## Your objective
A word-for-word copy of the whole listing is the required answer.

━━━

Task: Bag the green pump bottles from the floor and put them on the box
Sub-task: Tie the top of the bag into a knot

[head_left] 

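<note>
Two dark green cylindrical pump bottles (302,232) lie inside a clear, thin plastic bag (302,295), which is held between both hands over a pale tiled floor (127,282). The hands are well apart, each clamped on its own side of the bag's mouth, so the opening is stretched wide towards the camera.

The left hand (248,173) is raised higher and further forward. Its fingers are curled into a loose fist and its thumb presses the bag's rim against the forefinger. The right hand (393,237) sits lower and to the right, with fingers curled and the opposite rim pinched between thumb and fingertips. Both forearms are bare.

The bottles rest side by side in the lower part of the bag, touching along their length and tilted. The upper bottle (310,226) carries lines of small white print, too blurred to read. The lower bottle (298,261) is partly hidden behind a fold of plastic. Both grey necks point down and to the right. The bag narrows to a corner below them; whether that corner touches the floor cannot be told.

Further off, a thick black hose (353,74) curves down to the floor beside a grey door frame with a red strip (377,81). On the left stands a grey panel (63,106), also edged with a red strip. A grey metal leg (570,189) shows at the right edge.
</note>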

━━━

## Response
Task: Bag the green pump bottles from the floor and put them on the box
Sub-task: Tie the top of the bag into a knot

[head_left] 

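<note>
Two dark green cylindrical pump bottles (302,232) lie inside a clear, thin plastic bag (302,295), which is held between both hands over a pale tiled floor (127,282). The hands are well apart, each clamped on its own side of the bag's mouth, so the opening is stretched wide towards the camera.

The left hand (248,173) is raised higher and further forward. Its fingers are curled into a loose fist and its thumb presses the bag's rim against the forefinger. The right hand (393,237) sits lower and to the right, with fingers curled and the opposite rim pinched between thumb and fingertips. Both forearms are bare.

The bottles rest side by side in the lower part of the bag, touching along their length and tilted. The upper bottle (310,226) carries lines of small white print, too blurred to read. The lower bottle (298,261) is partly hidden behind a fold of plastic. Both grey necks point down and to the right. The bag narrows to a corner below them; whether that corner touches the floor cannot be told.

Further off, a thick black hose (353,74) curves down to the floor beside a grey door frame with a red strip (377,81). On the left stands a grey panel (63,106), also edged with a red strip. A grey metal leg (570,189) shows at the right edge.
</note>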

Work on the answer is now done.